WHAT TO DO — Every line holding the string "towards" should be copied from the listing.

--

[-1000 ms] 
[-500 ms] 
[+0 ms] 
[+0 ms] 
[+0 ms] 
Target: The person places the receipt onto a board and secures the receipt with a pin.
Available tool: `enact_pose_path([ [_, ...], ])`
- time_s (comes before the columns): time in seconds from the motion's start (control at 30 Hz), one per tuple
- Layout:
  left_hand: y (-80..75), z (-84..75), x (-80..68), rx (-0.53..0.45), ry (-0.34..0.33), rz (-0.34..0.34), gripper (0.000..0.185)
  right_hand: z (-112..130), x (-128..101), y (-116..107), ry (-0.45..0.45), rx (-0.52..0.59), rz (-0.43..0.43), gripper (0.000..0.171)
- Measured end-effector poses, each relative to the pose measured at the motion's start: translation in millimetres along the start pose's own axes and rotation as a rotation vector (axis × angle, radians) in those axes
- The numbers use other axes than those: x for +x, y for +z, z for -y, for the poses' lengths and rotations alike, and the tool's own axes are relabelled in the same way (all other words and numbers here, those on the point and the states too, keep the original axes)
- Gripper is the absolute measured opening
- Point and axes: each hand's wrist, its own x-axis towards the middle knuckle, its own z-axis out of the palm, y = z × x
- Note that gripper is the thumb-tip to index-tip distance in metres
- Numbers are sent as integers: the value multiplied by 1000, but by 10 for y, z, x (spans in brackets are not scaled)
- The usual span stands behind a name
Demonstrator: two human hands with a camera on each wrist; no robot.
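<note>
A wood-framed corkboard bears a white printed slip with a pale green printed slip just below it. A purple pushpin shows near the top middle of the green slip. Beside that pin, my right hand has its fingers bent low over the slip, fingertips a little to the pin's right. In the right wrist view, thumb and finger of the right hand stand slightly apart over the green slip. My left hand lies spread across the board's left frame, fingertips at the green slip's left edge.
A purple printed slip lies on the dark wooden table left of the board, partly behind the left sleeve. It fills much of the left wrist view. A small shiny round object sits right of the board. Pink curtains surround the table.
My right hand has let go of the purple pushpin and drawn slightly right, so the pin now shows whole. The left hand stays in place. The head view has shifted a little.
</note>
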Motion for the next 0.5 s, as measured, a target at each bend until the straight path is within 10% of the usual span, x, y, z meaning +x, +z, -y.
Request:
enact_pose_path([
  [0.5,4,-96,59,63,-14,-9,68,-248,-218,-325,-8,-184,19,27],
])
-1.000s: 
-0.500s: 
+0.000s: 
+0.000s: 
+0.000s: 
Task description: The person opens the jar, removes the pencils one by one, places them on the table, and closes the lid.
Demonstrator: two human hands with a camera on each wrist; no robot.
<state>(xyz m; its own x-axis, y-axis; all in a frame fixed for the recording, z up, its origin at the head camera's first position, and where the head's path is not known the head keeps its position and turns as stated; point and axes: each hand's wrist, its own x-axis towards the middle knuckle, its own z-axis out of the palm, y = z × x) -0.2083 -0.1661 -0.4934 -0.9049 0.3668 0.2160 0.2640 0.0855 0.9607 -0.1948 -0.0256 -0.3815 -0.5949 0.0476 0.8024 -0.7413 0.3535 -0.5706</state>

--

COMPLETED TASK —
- Point and axes: each hand's wrist, its own x-axis towards the middle knuckle, its own z-axis out of the palm, y = z × x
<state>(xyz m; its own x-axis, y-axis; all in a frame fixed for the recording, z up, its origin at the head camera's first position, and where the head's path is not known the head keeps its position and turns as stated; point and axes: each hand's wrist, its own x-axis towards the middle knuckle, its own z-axis out of the palm, y = z × x) -0.2083 -0.1661 -0.4934 -0.9049 0.3668 0.2160 0.2640 0.0855 0.9607 -0.1948 -0.0256 -0.3815 -0.5949 0.0476 0.8024 -0.7413 0.3535 -0.5706</state>

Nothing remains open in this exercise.